## The problem
Set down each record that follows exactly. Drop the images.
########
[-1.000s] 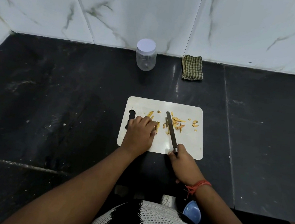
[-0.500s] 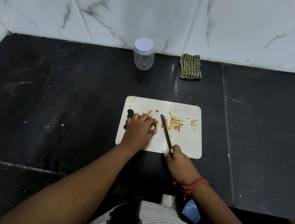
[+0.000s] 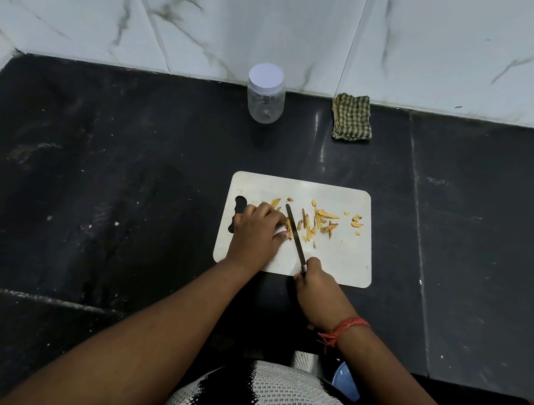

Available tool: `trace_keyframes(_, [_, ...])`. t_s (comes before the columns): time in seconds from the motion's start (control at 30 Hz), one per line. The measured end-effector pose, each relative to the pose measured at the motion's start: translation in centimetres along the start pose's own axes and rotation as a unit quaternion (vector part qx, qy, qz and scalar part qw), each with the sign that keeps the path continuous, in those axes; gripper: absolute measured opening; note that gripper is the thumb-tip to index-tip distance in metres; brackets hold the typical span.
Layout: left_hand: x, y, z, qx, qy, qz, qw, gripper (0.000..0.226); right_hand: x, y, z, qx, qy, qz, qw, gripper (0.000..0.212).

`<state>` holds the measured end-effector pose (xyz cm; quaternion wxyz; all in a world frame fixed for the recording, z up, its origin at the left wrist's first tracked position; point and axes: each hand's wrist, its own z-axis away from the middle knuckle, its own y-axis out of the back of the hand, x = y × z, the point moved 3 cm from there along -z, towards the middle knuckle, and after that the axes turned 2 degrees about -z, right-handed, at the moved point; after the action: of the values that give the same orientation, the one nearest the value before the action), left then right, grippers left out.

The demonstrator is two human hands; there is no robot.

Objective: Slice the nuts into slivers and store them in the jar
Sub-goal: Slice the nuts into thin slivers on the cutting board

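Mostly thin yellow-orange nut slivers (image 3: 317, 223), scattered.

The cutting board (image 3: 334, 263) lay near on the counter (image 3: 99, 187); the jar (image 3: 266, 94) stood far behind it, the cloth (image 3: 352, 117) right of the jar.

White cutting board (image 3: 335, 260), yellow-orange nut slivers (image 3: 320, 221), green checked cloth (image 3: 352, 117), white-lidded clear jar (image 3: 266, 97), black counter (image 3: 116, 173)
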<state>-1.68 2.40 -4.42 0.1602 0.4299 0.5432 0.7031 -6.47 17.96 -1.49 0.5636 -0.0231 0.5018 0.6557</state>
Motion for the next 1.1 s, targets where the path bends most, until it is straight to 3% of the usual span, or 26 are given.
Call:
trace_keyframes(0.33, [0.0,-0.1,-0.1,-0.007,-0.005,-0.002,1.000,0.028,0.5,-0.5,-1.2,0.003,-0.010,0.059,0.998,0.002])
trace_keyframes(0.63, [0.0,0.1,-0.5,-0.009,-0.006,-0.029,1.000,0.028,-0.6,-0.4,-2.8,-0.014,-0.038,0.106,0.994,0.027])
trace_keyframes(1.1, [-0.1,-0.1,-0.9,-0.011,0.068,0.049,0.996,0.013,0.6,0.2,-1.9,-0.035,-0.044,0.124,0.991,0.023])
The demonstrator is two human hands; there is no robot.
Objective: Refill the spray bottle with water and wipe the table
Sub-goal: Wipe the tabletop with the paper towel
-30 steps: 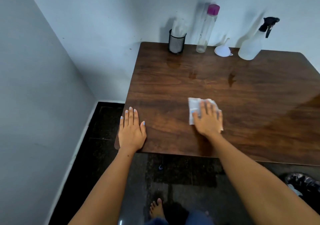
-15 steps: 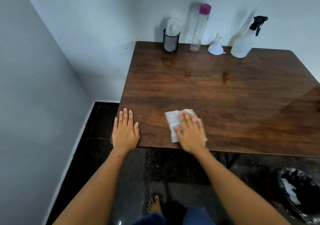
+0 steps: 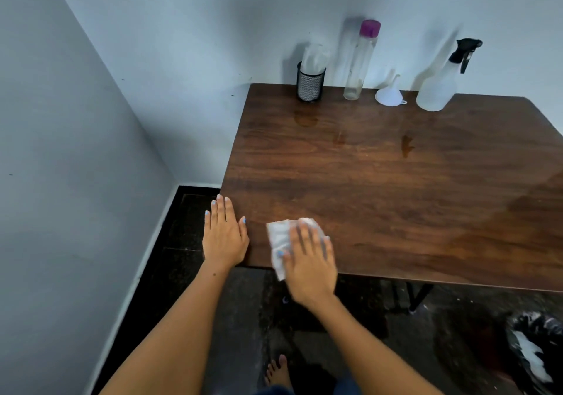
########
## Solved exercise
[-1.000s] 
[-0.500s] 
[+0.000s] 

Available tool: `trace_keyframes(_, [_, ...])`. t_s (comes before the columns): time in seconds from the motion's start (control at 30 Hz), one per line. The measured end-effector pose, each relative to the pose measured at the motion's start: translation in centimetres along the start pose's own axes and rotation as a unit quaternion (vector part qx, qy, qz and scalar part qw), each with the sign that keeps the path continuous, in those axes; gripper: absolute measured opening; note that gripper is the thumb-tip to index-tip distance in metres; brackets hold the typical span.
Layout: left_hand: x, y, z, qx, qy, qz, qw, gripper (0.000..0.226); right_hand: x, y, z, qx, qy, qz, qw, gripper (0.000..0.212).

`<state>` holds the measured end-effector pose (xyz cm; quaternion wxyz; all in a world frame fixed for the recording, z up, its origin at the left wrist's first tracked position; point and axes: each hand's wrist, its own z-axis away from the middle knuckle, its own y-axis out of the back of the hand, x = y × z, the point moved 3 cm from there along -z, towards the middle knuckle, and after that the axes turned 2 degrees about -z, right-handed, at the moved point; after the action: of the values that give the same orientation, the one nearest the value before the action), left then right, grippers left out.

The demonstrator is two human hands; there is no robot.

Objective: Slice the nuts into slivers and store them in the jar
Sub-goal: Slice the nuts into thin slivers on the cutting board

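Mostly thin yellow-orange nut slivers (image 3: 317, 223), scattered.

The cutting board (image 3: 334, 263) lay near on the counter (image 3: 99, 187); the jar (image 3: 266, 94) stood far behind it, the cloth (image 3: 352, 117) right of the jar.

White cutting board (image 3: 335, 260), yellow-orange nut slivers (image 3: 320, 221), green checked cloth (image 3: 352, 117), white-lidded clear jar (image 3: 266, 97), black counter (image 3: 116, 173)
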<state>-1.68 2.40 -4.42 0.1602 0.4299 0.5432 0.7031 -6.47 17.96 -1.49 0.5636 -0.0231 0.5018 0.6557</state>
Motion for the next 1.1 s, targets where the path bends most, until it is straight to 3% of the usual span, or 26 are given.
Call:
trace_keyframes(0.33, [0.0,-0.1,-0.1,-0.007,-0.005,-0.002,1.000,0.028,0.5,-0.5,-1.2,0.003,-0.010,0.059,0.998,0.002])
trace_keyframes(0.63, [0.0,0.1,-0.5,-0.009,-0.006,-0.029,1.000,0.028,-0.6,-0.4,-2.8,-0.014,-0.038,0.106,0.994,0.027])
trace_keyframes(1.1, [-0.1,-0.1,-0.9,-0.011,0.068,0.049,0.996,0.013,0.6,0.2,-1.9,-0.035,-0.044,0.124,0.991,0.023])
The demonstrator is two human hands; there is no robot.
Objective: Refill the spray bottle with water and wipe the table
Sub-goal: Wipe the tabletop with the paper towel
-30 steps: 
-15 steps: 
+0 steps: 

The answer is now complete.